PCR products for the three sets of PCRs were separated in 1.5% agarose (Bio Tolls Inc. Japan), stained in GelRedâ„¢ (Biotium, Inc., USA) and visualised on an ultraviolet transilluminator for fragment size determination

Statistical analysis

Apparent prevalences and their confidence intervals were estimated using the generalized estimating equation models to adjust for correlations within communities. True prevalences were calculated using the Rogen-Gladen estimator. Intra cluster correlations were estimated using a 1-way mixed effect ANOVA model. All statistical analyses were performed using the R statistical software version 3.0.2. ArcMap v10.3 was used to map prevalence estimates in different villages.

Ethical clearance

This study was reviewed by the Makerere University College of Veterinary Medicine Animal Resources and Biosecurity ethical review board for compliance to Animal use and Care standards. It was then forwarded to the Uganda National Council for Science and Technology and approved under approval number HS1336.

Results

Demographic characteristics of the study population

Six thousand fifty four blood samples were taken from all cattle in 57 villages in Tororo District. The mean number of cattle per village was 106 (4–232). The mean number of cattle per household was 4. The demographic characteristics of the study population are summarized in Table 1. Almost all the animals belonged to the Boran × short horn Zebu cross-breed. Approximately half of the population were female.

Table 1 Description of the animal population

Bovine trypanosome species prevalence

Out of 6,054 cattle sampled, 850 were infected with a single trypanosome species and a further 78 animals had mixed trypanosome infections (Table 2). The most common co-infections observed were T. vivax and T. b. brucei (37 animals) and T. vivax and T. congolense (34 animals). The overall prevalence of different trypanosome species was 15.3% (95% CI; 12.2-19.1%). T.brucei s.l. constituted the smallest proportion of trypanosomes in cattle in Tororo District.

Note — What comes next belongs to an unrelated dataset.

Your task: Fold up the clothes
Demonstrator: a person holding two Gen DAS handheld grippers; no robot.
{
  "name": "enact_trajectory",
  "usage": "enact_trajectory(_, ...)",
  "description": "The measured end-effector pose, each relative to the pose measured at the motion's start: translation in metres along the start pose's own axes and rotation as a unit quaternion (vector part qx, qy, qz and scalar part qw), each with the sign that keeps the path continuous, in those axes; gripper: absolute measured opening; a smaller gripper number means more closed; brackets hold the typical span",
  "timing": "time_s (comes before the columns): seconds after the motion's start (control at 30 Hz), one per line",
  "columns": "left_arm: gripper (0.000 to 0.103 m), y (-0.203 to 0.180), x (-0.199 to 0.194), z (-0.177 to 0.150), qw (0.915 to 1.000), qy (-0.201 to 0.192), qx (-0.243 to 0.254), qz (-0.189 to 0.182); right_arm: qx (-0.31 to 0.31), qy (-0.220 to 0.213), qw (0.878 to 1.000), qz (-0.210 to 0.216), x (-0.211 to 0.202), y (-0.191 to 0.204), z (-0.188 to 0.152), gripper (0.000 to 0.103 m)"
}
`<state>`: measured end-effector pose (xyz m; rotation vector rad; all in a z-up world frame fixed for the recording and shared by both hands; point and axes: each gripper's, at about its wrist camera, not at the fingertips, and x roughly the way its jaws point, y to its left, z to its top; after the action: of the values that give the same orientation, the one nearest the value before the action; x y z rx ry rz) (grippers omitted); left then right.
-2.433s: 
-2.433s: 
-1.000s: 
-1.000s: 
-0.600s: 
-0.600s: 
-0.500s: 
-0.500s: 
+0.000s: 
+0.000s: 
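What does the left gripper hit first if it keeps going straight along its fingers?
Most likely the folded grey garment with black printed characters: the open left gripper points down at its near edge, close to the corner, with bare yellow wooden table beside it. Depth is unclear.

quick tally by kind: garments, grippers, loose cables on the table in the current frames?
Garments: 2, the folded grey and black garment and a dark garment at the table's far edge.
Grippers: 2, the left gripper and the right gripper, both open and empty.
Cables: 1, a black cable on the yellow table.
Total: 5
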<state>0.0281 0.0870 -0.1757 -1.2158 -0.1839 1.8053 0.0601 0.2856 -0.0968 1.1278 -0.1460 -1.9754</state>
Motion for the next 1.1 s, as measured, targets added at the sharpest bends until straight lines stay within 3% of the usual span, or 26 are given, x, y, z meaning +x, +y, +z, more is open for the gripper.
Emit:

Table 2 Prevalence of different trypanosome species in Tororo district (September- November 2011)

Herd level prevalence of different bovine trypanosome species

There was a very large variation in the prevalence of different trypanosome species between different villages (clusters) with some villages recording 0 infection rates while others recording very high infection rates of up to 43% (Table 3). As a result, the rate of homogeneity (roh)/ intra-cluster correlation coefficient (ICC) for any trypanosome infection was estimated at 0.11. The most common trypanosome species was T. vivax with an apparent prevalence of 13.4 (10.6-16.8) occurring in 52 out of 57 communities respectively. T. c. savannah and T.brucei s.l. were detected in 53% and 35% of all villages sampled. T.b. rhodesiense was detected only in 2 of the 57 (3.5%) villages sampled.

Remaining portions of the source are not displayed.